§ EXERCISE INSTRUCTIONS: Print, exactly as they appear in the listing below, the lines from the line with "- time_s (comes" to the line with "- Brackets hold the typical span", with both end lines kept.

§ RECORDS SHOWN:
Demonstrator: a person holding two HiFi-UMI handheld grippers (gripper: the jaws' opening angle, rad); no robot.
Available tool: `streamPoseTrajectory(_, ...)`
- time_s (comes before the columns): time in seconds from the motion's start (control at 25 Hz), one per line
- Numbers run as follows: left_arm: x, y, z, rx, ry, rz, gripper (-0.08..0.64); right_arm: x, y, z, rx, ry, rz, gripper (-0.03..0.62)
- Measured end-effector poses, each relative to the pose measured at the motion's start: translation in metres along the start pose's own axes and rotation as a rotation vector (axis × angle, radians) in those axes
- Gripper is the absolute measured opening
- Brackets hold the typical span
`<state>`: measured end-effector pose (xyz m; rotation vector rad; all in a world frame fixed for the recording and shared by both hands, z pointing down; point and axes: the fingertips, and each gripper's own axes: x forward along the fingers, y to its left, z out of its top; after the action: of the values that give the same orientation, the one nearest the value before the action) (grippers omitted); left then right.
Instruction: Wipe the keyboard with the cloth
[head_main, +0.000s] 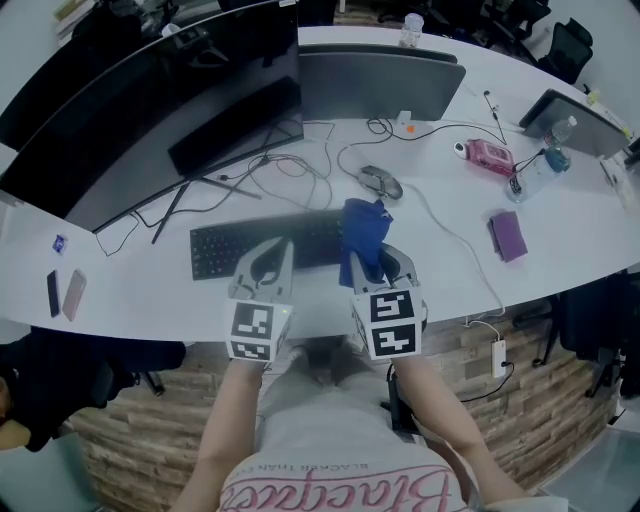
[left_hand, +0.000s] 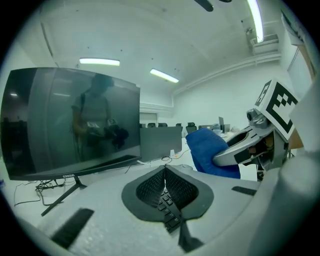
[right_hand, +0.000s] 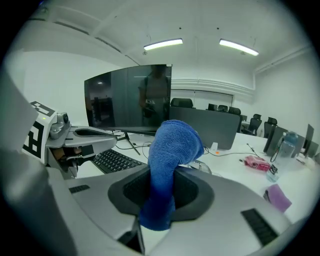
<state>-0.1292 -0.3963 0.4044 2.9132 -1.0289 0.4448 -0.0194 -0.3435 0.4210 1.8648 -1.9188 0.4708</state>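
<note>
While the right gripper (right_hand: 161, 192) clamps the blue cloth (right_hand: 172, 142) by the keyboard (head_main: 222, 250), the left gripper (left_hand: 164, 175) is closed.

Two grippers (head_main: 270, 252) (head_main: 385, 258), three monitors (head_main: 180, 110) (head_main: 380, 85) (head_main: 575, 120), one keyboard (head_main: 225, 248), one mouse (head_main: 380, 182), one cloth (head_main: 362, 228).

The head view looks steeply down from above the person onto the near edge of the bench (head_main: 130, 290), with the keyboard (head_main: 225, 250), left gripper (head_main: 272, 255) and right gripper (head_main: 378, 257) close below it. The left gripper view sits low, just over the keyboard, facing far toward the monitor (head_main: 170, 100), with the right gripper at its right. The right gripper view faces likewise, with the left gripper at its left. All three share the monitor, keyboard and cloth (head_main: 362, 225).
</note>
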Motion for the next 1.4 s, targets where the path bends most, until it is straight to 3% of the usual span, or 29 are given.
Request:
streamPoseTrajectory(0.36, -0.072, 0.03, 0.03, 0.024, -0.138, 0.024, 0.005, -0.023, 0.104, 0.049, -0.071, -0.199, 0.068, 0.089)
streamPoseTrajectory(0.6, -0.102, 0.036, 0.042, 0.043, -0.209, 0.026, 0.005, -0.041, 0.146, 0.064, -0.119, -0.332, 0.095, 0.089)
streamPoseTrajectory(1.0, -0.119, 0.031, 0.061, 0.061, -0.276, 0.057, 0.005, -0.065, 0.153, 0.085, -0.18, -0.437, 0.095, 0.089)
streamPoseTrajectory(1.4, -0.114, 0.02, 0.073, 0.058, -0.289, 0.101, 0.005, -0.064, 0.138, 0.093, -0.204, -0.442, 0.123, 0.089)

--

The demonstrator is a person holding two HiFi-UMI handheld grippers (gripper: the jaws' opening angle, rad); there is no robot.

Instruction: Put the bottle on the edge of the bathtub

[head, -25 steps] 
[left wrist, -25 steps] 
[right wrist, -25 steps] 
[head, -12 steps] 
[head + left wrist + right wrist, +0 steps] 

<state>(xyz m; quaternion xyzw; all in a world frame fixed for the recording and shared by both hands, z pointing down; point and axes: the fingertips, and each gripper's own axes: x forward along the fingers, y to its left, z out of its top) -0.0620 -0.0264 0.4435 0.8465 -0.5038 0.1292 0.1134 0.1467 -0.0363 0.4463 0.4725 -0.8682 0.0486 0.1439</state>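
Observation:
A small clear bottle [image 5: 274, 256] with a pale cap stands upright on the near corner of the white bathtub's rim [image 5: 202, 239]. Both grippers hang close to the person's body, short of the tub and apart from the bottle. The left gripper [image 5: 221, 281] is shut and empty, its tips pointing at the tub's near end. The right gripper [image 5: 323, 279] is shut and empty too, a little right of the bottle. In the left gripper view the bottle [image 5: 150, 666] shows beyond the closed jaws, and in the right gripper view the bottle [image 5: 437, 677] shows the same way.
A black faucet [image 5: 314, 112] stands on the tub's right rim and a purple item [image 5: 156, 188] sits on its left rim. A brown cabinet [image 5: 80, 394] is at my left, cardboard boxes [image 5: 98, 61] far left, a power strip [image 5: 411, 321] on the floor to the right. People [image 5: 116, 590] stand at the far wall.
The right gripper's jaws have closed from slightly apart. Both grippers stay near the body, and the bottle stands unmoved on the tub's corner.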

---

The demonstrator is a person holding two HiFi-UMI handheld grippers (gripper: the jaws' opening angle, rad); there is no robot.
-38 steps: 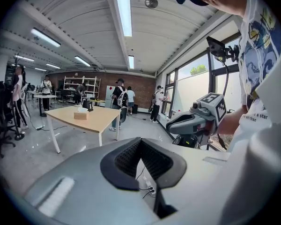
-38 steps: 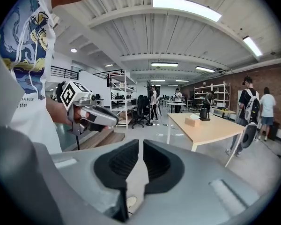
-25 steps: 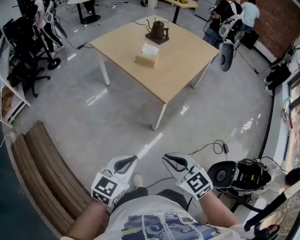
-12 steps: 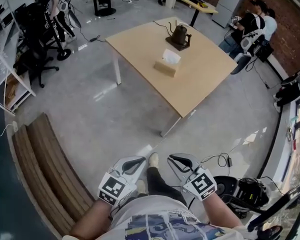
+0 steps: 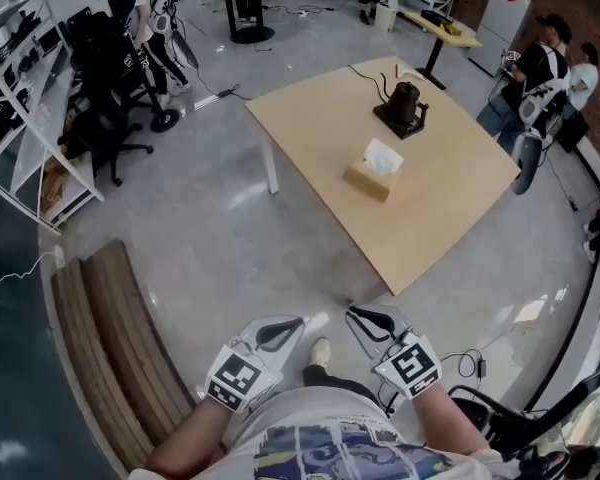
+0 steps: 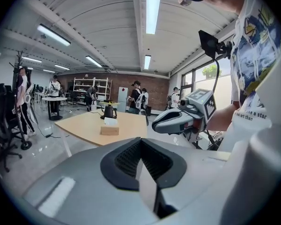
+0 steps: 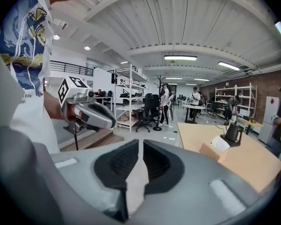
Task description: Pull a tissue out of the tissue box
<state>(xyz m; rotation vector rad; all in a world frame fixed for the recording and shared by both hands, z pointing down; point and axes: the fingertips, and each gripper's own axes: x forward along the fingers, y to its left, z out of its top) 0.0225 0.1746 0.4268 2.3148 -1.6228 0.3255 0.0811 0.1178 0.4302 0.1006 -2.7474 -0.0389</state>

§ RESULT OF THIS EXERCISE:
- time_s (comes before the columns): time in seconds from the motion's start (control at 25 Hz), one per line
- Numbers run as follows: left_arm: x, y, z, rx, ry, rz, gripper (-0.08..0.64); right_arm: x, y, z, rx, ry, rz, gripper (-0.03..0.62)
- Measured end-effector poses, each relative to the pose measured at the motion's start: translation in metres along the start pose's own axes and rotation as a rotation vector (axis × angle, radians) in those axes
- Gripper is the absolute measured opening
- Brackets hold the typical span

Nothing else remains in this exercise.